Although most configuration is contained in this repository, some external dependencies need to be met before the application can be run. Dependencies are:

  1. ./api-settings.py: api configuration, in the style of api/desecapi/settings_local.py.dist

  2. ./nslord/cronhook/insecure-zones.list: list of zones that should not be DNSSEC-secured by the nslord cron hook. One zone per line, no trailing dot.

  3. ./nslord/cronhook/my.cnf: Configuration for the MariaDB/MySQL client, used by the nslord cron hook, to get the list of insecure zones from the pdnslord database.

  4. Set up TLS-secured replication of the pdnsmaster database to feed your PowerDNS slaves.

    To generate the necessary keys and certificates, follow the instructions at https://dev.mysql.com/doc/refman/5.7/en/creating-ssl-files-using-openssl.html. In the openssl req -newkey steps, consider switching to a bigger key size, and add -subj '/CN=slave.hostname.example'. (It turned out that StartSSL and Let's Encrypt certificates do not work out of the box.)

  5. Set passwords etc. using environment variables or an .env file. You need:

    • DESECSTACK_API_SECRETKEY: Django secret
    • DESECSTACK_DB_PASSWORD_root: mysql root password
    • DESECSTACK_DB_PASSWORD_desec: mysql password for desecapi
    • DESECSTACK_DB_PASSWORD_pdnslord: mysql password for pdnslord
    • DESECSTACK_DB_PASSWORD_pdnsmaster: mysql password for pdnslord
    • DESECSTACK_DB_PASSWORD_poweradmin: poweradmin password
    • DESECSTACK_DB_PASSWORD_ns1replication: slave 1 replication password
    • DESECSTACK_DB_SUBJECT_ns1replication: slave 1 replication SSL certificate subject name
    • DESECSTACK_DB_PASSWORD_ns2replication: slave 2 replication password
    • DESECSTACK_DB_SUBJECT_ns2replication: slave 2 replication SSL certificate subject name
    • DESECSTACK_DEVADMIN_PASSWORDmd5: poweradmin password MD5 hash (if you're planning to use the dev environment)
    • DESECSTACK_NSLORD_APIKEY: pdns API key

Running the standard stack will also fire up an instance of the www proxy service (see desec-www repository), assuming that the desec-static project is located under the static directory/symlink. TLS certificates are assumed to be located in certs.

How to Run

Development:

$ ./dev

Production:

$ docker-compose build && docker-compose up

Storage

All important data is stored in the database managed by the db container. It uses a Docker volume which, by default, resides in /var/lib/docker/volumes/desecstack_mysql. This is the location you will want to back up. (Be sure to follow standard MySQL backup practices, i.e. make sure things are consistent.)

Notes on IPv6

This stack is IPv6-capable. Caveats:

  • It is not necessary to start the Docker daemon with --ipv6 or --fixed-cidr-v6.

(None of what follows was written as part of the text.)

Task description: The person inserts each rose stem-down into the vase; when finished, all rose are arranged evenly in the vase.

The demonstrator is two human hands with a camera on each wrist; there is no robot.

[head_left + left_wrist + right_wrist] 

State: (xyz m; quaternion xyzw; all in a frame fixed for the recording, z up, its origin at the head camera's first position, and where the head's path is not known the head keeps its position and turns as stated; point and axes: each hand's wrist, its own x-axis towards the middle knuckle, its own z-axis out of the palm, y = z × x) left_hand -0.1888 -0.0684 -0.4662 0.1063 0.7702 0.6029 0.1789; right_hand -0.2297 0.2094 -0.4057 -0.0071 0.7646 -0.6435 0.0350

  • Due to various issues with Docker and docker-compose, IP addresses are current hardcoded (see docker-compose.yml and the TODO flags therein).

  • Docker currently exposes IPv6-capable containers fully, without restriction. Therefore, it is necessary to set up a firewall, like (ip6tables)

    -A FORWARD -m state --state RELATED,ESTABLISHED -j ACCEPT
-A FORWARD -d 2a01:4f8:a0:12eb:deec:642:ac10:0/108 -i eth0 -j ACCEPT
-A FORWARD -d 2a01:4f8:a0:12eb:deec::/80 -i eth0 -j REJECT --reject-with icmp6-port-unreachable

    Topology: 2a01:4f8:a0:12eb::/64 is the host network, and we reserve 2a01:4f8:a0:12eb:deec::/80 for the deSEC stack. Docker has more or less established that IPv6 addresses be composed of the /80 prefix and the container MAC address. We choose the private 06:42:ac MAC prefix, defining a /104 subnet. For the remaining 24 bits of the MAC and IPv6 address, we again follow the convention and use the 24 last bits from the assigned IPv4 address, the first 4 of which are constant (since IPv4 addresses reside in 172.16.0.0/12). We thus arrive at the subnet 2a01:4f8:a0:12eb:deec:642:ac10:0/108 for our public IPv6-enabled Docker containers.

    All other traffic in the /80 subnet is unexpected and therefore rejected. This includes traffic for IPv6 addresses that Docker assigns. (If Docker uses the MAC address for this purpose, the prefix is 02:42:ac which is not part of our public network, so we're safe.)

    Since the above topology is strictly determined by the /80 prefix and the MAC address, we hope that most of the hardcoding can be removed in the future.